Action item: Copy the data below exactly, omitting any picture it contains.

Records:

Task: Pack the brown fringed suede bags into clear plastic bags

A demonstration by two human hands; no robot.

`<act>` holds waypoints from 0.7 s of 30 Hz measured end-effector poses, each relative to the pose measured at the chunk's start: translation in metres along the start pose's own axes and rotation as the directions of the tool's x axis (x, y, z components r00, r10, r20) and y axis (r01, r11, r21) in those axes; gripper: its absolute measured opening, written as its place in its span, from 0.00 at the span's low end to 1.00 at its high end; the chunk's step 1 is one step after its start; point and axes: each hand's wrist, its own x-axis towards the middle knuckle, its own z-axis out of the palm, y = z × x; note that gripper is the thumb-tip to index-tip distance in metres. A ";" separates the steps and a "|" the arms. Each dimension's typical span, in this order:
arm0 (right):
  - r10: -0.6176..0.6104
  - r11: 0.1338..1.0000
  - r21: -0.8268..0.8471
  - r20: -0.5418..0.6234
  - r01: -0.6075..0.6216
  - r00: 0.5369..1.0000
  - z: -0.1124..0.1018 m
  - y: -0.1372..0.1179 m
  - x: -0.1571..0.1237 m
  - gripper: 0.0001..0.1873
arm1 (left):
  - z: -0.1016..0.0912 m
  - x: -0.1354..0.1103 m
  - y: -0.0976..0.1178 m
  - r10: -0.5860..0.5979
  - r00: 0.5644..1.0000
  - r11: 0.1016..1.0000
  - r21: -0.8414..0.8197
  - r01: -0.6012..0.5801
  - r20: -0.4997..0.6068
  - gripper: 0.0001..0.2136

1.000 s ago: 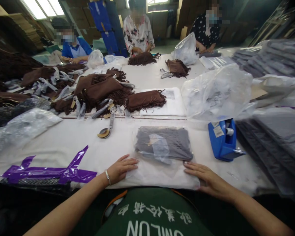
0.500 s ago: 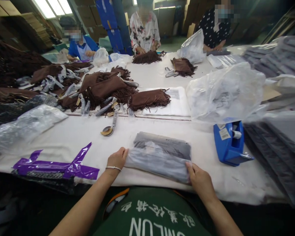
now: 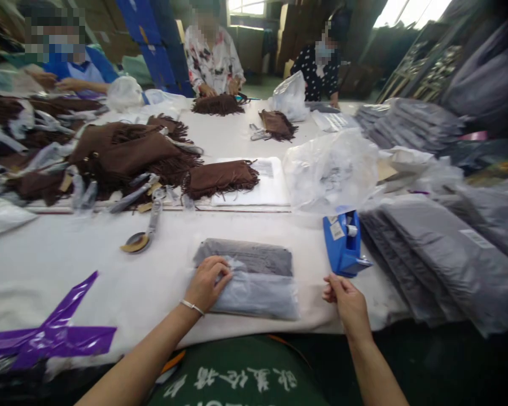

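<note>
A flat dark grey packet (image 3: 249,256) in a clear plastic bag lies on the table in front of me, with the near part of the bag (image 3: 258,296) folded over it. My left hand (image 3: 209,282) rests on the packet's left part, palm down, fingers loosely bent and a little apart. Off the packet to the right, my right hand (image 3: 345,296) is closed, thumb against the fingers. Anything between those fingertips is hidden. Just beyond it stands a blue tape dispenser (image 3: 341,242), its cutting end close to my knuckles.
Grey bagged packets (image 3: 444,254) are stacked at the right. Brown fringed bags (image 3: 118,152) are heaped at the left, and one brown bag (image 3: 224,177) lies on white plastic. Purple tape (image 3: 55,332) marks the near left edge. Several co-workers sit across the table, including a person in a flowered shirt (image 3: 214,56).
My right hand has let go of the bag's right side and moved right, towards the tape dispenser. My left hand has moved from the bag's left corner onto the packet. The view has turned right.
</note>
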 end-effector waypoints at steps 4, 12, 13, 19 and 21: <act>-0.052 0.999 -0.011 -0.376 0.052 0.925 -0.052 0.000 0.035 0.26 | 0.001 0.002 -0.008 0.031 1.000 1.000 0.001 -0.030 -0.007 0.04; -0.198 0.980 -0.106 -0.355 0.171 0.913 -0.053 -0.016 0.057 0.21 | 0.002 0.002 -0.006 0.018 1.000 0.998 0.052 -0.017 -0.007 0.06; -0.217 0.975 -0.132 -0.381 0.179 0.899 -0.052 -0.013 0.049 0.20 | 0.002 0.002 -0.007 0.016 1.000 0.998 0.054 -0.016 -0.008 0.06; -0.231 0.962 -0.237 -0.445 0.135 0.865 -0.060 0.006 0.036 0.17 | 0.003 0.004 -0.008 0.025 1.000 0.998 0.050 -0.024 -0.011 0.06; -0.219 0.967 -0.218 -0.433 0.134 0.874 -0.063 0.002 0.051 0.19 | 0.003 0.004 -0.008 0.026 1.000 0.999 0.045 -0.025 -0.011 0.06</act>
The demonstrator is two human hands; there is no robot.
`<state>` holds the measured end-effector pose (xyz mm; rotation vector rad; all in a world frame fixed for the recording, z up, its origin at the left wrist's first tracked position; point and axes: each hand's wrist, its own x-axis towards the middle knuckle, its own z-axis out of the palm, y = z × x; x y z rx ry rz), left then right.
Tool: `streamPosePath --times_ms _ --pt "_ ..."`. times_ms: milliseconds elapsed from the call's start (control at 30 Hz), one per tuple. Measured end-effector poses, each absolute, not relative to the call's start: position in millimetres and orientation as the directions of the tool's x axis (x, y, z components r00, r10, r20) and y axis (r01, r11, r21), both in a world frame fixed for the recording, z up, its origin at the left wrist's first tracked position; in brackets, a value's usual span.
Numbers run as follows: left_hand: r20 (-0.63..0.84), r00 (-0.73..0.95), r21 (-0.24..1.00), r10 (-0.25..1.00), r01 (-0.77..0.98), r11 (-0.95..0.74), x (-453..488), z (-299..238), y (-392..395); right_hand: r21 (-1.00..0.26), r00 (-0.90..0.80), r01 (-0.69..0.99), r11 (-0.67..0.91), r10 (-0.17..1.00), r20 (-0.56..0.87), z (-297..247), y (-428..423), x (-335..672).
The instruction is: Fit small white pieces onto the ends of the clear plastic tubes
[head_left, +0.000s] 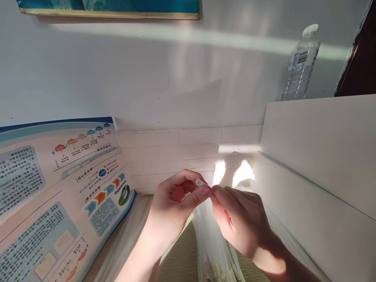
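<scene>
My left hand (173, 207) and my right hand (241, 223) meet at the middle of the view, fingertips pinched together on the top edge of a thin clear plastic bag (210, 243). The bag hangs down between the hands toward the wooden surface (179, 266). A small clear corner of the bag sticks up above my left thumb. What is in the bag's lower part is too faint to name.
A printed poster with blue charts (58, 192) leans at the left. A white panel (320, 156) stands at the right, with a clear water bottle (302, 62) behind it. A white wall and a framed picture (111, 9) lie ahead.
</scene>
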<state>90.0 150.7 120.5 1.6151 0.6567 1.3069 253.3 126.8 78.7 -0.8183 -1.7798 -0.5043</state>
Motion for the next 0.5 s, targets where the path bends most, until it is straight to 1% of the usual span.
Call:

Result below:
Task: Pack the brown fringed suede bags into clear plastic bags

A demonstration by two human hands; no robot.

`<act>` holds waypoints from 0.7 s of 30 Hz measured end-effector poses, each relative to the pose measured at the chunk's start: translation in metres along the start pose's own axes and rotation as the directions of the tool's x axis (x, y, z components r00, r10, r20) and y axis (r01, r11, r21) in those axes; gripper: its absolute measured opening, written as its place in its span, from 0.00 at the span's low end to 1.00 at its high end; the chunk's step 1 is one step after its start; point and axes: each hand's wrist, its own x-axis towards the middle knuckle, its own z-axis out of the palm, y = z × x; note that gripper is the thumb-tip to index-tip distance in metres. A ";" separates the steps and a "|" the arms. Each dimension's typical span, in this order:
arm0 (right):
  - r10: -0.6176..0.6104
  - r11: 0.1338..1.0000
  - r21: -0.8268..0.8471
  - r20: -0.5418..0.6234
  - r01: -0.6075..0.6216
  - r00: 0.5369..1.0000
  - z: -0.1124..0.1018 m
  - y: -0.1372..0.1179 m
  - x: -0.1571..0.1237 m
  - gripper: 0.0001..0.1873
arm1 (left):
  - z: -0.1016..0.0912 m
  - x: -0.1354..0.1103 m
  - y: -0.0976..0.1178 m
  - r10: -0.5860..0.5979
  - r00: 0.5644..1.0000
  - r11: 0.1016..1.0000
  - r21: -0.8414..0.8197
  - r01: -0.6012..0.5801
  - r20: -0.4997..0.6068
  - gripper: 0.0001..0.2136

1.000 s ago: 
0.500 s ago: 
now: 

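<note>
A flat dark grey packet (image 3: 249,256) in a clear plastic bag lies on the table in front of me, with the near part of the bag (image 3: 258,296) folded over it. My left hand (image 3: 209,282) rests on the packet's left part, palm down, fingers loosely bent and a little apart. Off the packet to the right, my right hand (image 3: 345,296) is closed, thumb against the fingers. Anything between those fingertips is hidden. Just beyond it stands a blue tape dispenser (image 3: 341,242), its cutting end close to my knuckles.
Grey bagged packets (image 3: 444,254) are stacked at the right. Brown fringed bags (image 3: 118,152) are heaped at the left, and one brown bag (image 3: 224,177) lies on white plastic. Purple tape (image 3: 55,332) marks the near left edge. Several co-workers sit across the table, including a person in a flowered shirt (image 3: 214,56).
My right hand has let go of the bag's right side and moved right, towards the tape dispenser. My left hand has moved from the bag's left corner onto the packet. The view has turned right.
</note>
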 end-effector waypoints at steps 4, 12, 13, 19 and 21: <act>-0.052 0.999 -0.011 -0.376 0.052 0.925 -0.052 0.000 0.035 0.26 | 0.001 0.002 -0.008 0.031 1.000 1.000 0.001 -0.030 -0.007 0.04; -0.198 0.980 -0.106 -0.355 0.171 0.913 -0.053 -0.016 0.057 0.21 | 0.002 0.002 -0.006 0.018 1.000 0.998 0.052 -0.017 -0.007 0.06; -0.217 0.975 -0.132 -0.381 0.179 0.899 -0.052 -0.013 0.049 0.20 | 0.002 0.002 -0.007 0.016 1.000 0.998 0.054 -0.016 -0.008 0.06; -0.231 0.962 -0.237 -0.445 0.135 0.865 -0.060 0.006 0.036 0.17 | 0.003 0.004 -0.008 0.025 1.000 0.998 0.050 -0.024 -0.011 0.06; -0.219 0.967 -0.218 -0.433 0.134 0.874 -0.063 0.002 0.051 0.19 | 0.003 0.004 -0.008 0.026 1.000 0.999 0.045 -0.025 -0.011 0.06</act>
The demonstrator is two human hands; there is no robot.
`<state>` holds the measured end-effector pose (xyz mm; rotation vector rad; all in a world frame fixed for the recording, z up, its origin at the left wrist's first tracked position; point and axes: each hand's wrist, its own x-axis towards the middle knuckle, its own z-axis out of the palm, y = z × x; x y z rx ry rz), left then right.
Tool: `streamPosePath --times_ms _ --pt "_ ..."`. times_ms: milliseconds elapsed from the call's start (control at 30 Hz), one per tuple. Measured end-effector poses, each absolute, not relative to the call's start: position in millimetres and orientation as the directions of the tool's x axis (x, y, z components r00, r10, r20) and y axis (r01, r11, r21), both in a world frame fixed for the recording, z up, its origin at the left wrist's first tracked position; in brackets, a value's usual span.
Numbers run as follows: left_hand: r20 (-0.63..0.84), r00 (-0.73..0.95), r21 (-0.24..1.00), r10 (-0.25..1.00), r01 (-0.77..0.98), r11 (-0.95..0.74), x (-453..488), z (-299..238), y (-392..395); right_hand: r21 (-1.00..0.26), r00 (-0.90..0.80), r01 (-0.69..0.99), r11 (-0.67..0.91), r10 (-0.17..1.00), r20 (-0.56..0.87), z (-297..247), y (-428..423), x (-335..672).
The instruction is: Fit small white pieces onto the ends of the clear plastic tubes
[head_left, +0.000s] 
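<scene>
My left hand (173, 207) and my right hand (241, 223) meet at the middle of the view, fingertips pinched together on the top edge of a thin clear plastic bag (210, 243). The bag hangs down between the hands toward the wooden surface (179, 266). A small clear corner of the bag sticks up above my left thumb. What is in the bag's lower part is too faint to name.
A printed poster with blue charts (58, 192) leans at the left. A white panel (320, 156) stands at the right, with a clear water bottle (302, 62) behind it. A white wall and a framed picture (111, 9) lie ahead.
</scene>
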<state>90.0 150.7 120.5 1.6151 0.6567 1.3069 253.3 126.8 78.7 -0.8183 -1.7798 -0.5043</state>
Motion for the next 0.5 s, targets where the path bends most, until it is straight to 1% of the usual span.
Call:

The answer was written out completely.